Data for this task >>
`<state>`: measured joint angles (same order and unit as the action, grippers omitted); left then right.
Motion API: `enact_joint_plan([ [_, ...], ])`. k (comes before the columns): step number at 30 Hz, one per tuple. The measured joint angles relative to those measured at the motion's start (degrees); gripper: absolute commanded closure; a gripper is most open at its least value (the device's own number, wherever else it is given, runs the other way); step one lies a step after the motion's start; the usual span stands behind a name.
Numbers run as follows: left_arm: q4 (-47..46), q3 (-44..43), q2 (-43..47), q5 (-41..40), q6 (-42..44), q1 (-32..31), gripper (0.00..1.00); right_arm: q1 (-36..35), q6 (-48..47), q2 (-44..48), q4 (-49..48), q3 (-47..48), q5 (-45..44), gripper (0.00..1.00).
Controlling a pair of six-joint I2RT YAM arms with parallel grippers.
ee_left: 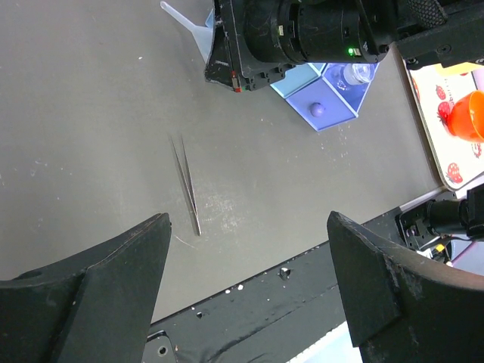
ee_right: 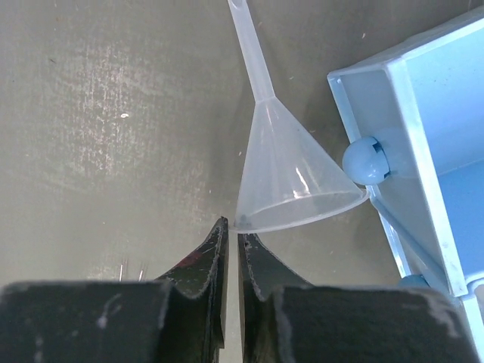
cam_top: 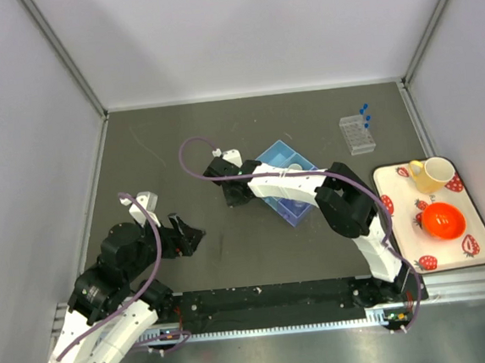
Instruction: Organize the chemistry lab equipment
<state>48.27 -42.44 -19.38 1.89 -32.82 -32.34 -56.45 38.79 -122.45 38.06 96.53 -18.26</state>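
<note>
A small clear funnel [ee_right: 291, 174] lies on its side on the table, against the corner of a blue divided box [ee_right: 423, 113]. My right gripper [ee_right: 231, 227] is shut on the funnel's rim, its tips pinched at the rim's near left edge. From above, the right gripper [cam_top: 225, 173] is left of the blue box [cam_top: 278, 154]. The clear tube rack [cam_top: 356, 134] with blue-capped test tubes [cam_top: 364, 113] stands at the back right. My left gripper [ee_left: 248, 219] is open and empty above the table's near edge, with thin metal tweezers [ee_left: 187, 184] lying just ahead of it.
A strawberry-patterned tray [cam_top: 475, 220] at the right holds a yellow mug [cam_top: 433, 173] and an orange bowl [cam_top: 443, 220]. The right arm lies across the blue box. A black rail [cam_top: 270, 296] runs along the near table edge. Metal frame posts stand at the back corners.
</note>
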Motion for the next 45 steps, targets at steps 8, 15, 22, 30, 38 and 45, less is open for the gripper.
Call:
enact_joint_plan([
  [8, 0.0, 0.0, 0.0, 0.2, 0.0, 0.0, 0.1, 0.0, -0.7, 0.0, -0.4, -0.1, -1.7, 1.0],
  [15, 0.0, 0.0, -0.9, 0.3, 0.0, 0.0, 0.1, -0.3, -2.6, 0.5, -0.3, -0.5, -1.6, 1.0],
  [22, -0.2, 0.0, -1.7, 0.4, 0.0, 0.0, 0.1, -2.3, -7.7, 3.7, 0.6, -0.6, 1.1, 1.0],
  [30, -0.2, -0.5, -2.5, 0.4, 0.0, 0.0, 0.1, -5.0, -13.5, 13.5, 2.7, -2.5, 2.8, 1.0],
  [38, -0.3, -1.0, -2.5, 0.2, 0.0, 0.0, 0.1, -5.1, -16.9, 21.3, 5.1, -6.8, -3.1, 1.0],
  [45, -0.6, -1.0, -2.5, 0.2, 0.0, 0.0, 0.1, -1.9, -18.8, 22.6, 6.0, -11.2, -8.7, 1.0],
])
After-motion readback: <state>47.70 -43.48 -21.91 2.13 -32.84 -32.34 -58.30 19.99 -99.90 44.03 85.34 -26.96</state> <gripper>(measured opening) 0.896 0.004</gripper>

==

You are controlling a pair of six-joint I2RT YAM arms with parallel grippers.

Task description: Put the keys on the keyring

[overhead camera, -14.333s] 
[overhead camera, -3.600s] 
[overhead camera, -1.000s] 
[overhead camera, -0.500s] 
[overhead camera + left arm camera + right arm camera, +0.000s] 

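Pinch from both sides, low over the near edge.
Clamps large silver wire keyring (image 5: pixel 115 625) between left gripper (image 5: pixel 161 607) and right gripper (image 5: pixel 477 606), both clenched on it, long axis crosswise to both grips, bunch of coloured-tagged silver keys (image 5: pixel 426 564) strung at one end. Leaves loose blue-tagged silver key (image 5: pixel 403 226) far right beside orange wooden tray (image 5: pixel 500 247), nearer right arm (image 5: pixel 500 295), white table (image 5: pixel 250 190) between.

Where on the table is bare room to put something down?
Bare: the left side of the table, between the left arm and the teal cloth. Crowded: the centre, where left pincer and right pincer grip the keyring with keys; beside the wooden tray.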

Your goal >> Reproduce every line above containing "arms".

Response area >>
Controlling a pair of six-joint I2RT YAM arms with parallel grippers.
You are controlling a pair of six-joint I2RT YAM arms with parallel grippers.

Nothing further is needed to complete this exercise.